If this is a sign of Formula One this season, where do we sign for more?
Lewis Hamilton produced a herculean effort to keep Max Verstappen off his tale in an instalment of cat and mouse on track in Bahrain. It was the first of what will be many tussles as the year goes on.
Further down the grid there was a fallen champion in Sebastian Vettel, a rookie debut to forget for Nikita Mazepin but reasons to smile in the Ferrari garage.
Sportsmail picks out eight things we learned from the season-opening race.
Lewis Hamilton (middle) edged out Max Verstappen (left) to claim the Bahrain Grand Prix
There was mutual respect on the podium but both know their rivalry is box office for the sport
Verstappen-Hamilton is a battle for the ages
A battle that has been years in the making.
Verstappen has had the ambition and the talent to challenge from his rookie season but rarely has he had the tools to allow both of those elements to flourish.
At Bahrian, a track many in the F1 cognoscenti would say suits Mercedes more than it does Red Bull, Verstappen put in a display that suggests he may finally have those necessary tools at his disposal to lock horns with Hamilton and the Silver Arrows.
Verstappen took the fourth pole position of his burgeoning F1 career in Saturday’s qualifying session and was the dominant driver over the course of the weekend, only to come within a whisker of winning the race.
Hamilton landed an early psychological blow in a rivalry that will go on to shape the season
‘It is what it is,’ a philosophical Verstappen later said.
It spoke volumes that he wanted to cross the line first and take a penalty for exceeding track limits, rather than give way to Hamilton and let him pass the chequered flag first.
Some felt that was selfish and not in the spirit of racing, others felt it was the words of a winner who is well and truly tired of losing.
‘Last year we would have been super-happy with this result but now we are super-disappointed so we definitely really made a good step forward!’ the Dutchman added.
‘Now we just have to get on with it and try and be better.’
Verstappen felt the fact the team were disappointed at 2nd spoke volumes as to their progress
Not since the in-fighting of Nico Rosberg and Hamilton at Mercedes have F1 fans been blessed with a real title rivalry, a real threat to Hamilton’s crown.

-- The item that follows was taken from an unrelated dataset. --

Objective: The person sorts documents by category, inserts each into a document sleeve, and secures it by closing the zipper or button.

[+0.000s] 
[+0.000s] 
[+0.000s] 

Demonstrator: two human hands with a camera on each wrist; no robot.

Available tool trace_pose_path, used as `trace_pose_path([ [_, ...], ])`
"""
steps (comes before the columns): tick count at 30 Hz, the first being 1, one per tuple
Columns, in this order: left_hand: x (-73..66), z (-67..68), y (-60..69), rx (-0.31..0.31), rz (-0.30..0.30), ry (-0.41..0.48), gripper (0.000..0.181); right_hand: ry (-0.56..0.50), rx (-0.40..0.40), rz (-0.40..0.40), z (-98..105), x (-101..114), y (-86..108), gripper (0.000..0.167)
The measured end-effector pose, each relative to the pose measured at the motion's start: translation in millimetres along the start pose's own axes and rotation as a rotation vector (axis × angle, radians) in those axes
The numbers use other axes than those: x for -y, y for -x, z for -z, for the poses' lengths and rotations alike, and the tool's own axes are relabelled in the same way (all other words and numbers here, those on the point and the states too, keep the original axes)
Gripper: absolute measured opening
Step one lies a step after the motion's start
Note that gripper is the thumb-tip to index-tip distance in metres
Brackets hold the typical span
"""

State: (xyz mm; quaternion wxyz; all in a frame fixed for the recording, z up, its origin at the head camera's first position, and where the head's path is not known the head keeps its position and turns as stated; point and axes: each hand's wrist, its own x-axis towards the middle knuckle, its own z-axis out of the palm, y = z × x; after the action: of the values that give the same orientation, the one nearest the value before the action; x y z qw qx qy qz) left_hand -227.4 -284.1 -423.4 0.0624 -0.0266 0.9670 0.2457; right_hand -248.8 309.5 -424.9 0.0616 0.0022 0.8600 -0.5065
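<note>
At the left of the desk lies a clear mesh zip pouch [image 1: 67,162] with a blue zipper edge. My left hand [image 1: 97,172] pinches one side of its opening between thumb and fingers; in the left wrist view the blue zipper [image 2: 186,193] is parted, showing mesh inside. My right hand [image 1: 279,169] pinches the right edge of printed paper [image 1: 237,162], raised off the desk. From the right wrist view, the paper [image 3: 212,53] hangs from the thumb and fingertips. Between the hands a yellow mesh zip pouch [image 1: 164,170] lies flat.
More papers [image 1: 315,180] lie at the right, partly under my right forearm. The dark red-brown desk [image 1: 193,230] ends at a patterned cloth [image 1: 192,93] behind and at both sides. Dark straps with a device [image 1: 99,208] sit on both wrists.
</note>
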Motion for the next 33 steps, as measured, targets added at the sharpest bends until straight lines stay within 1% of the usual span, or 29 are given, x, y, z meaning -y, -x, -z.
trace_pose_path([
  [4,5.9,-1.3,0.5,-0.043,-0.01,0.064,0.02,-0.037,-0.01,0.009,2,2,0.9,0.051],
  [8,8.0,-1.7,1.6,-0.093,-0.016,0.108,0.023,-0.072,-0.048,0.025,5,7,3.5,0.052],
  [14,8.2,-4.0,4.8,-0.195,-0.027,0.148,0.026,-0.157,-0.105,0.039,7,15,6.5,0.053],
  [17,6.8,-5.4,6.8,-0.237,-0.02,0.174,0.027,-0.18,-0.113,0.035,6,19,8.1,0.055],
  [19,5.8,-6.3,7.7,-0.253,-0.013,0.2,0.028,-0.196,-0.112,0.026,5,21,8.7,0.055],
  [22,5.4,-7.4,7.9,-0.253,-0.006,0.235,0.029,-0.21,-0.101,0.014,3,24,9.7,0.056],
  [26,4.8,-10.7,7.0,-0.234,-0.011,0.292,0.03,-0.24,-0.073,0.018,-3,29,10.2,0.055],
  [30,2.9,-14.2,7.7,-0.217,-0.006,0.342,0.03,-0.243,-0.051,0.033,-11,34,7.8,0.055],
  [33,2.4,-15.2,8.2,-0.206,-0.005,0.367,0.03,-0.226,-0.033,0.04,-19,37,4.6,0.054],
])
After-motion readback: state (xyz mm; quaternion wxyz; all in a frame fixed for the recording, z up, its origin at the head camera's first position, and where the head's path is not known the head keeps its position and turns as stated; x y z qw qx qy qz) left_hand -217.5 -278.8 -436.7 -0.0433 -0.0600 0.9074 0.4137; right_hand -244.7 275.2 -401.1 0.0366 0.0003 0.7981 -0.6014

There’s a long way to go, and this is only one race, but while disappointed, Red Bull will have departed armed with the knowledge that they are right there.

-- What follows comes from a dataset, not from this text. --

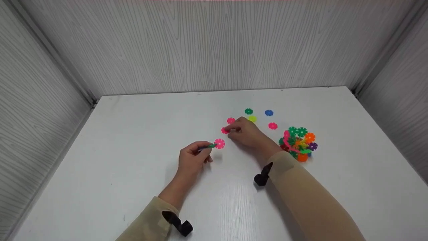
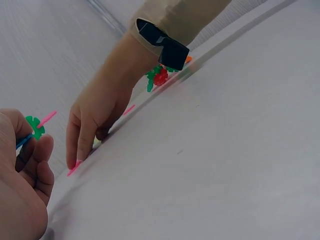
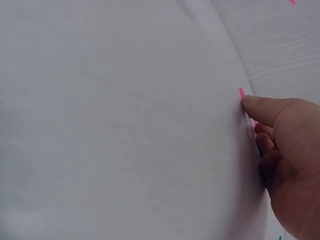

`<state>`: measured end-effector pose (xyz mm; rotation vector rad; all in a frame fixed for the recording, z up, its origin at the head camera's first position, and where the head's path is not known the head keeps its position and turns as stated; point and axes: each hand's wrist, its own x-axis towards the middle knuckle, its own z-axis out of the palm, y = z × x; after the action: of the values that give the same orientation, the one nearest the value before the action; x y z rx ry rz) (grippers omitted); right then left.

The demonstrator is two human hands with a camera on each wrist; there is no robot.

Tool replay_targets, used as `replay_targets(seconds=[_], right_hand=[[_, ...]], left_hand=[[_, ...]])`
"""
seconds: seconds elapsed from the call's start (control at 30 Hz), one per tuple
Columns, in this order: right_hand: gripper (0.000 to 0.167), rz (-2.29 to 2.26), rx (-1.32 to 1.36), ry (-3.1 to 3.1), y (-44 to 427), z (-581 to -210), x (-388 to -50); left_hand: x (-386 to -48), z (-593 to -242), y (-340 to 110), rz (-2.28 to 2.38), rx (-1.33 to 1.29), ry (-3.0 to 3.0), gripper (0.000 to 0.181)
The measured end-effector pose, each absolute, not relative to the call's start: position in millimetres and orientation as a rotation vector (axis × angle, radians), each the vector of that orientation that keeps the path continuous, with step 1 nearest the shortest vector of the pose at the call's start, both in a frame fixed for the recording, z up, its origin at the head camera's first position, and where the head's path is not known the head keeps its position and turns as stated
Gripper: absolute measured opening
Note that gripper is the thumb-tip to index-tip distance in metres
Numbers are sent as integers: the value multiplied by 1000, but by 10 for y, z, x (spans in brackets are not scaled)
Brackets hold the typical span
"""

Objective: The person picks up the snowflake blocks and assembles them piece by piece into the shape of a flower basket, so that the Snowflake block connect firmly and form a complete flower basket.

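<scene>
My left hand (image 1: 195,157) pinches a small joined piece of plastic snowflake discs above the table. In it I see a green disc (image 2: 35,127), a pink disc (image 1: 219,144) pointing right, and a bit of blue by the fingers. My right hand (image 1: 245,134) is down at the tabletop, its fingertips on another pink snowflake disc (image 1: 224,130). The right wrist view shows this pink disc (image 3: 242,92) edge-on under a fingertip. Just beyond it lies one more pink disc (image 1: 231,120), and a yellow disc (image 1: 252,118) is partly behind the right hand.
Right of the right forearm stands a round cluster of joined multicoloured discs (image 1: 302,158). Loose green (image 1: 248,111), blue (image 1: 269,112) and pink (image 1: 273,126) discs lie toward the back of the white table (image 1: 133,127). Wood-grain panels (image 1: 214,47) enclose the back and sides.
</scene>
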<state>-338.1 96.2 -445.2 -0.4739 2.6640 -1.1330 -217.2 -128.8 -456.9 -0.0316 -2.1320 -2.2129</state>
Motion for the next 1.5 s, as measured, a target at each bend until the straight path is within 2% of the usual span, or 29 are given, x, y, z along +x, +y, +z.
replay_targets(seconds=[0.1,0.3,0.57,0.93,1.17,1.37,1.5], right_hand=[[21,-1193,-477,2640,981,-4480,-3358],[37,-1190,-505,2638,999,-4521,-3346],[31,-1176,-530,2623,1005,-4532,-3273],[22,-1598,-539,2399,1144,-4427,-2802],[18,-1782,-616,2305,1172,-4431,-2645],[17,-1808,-673,2312,1148,-4451,-2550],[16,-1812,-683,2342,1116,-4437,-2487]], left_hand=[[-2171,-4576,-1292,-2207,-18,-2138,14],[-2175,-4599,-1280,-2218,-1,-2126,14],[-2185,-4607,-1270,-2188,-6,-2130,12],[-2206,-4598,-1286,-2109,-126,-2123,12],[-2193,-4590,-1276,-2136,-128,-2158,12],[-2156,-4590,-1248,-2038,-143,-2206,16],[-2136,-4586,-1224,-1982,-166,-2232,27]])
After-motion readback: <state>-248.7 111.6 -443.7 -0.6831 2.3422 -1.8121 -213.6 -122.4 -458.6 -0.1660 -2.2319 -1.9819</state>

Honda have put everything into this Red Bull power unit and it showed.
The fight is on – and don’t expect Verstappen to back down.
Hamilton’s Bahrain masterclass shows he’s ageing like a fine wine
Not that it happens often but even now and again Mercedes engineers can forget thee genius of Hamilton.
‘Bono [Peter Bonnington, Hamilton’s race engineer] just kept telling me how many laps were left!’ Hamilton said after taking his first opening race win since 2015.
‘He was like ‘three laps, two laps’ and I’m like ‘Bono, I can count! I’ve got it!’
And got it he had. Even with everything stacked against him, he delivered.
If this is to be the year there is a changing of the guard, it won’t come on a silver platter for Verstappen and Co.
Hamilton is looking to surpass Michael Schumacher, stand out there alone as statistically the sport’s greatest ever champion.
That means he needs title No 8 and here was an early marker to suggest it is hard to bet against him doing so.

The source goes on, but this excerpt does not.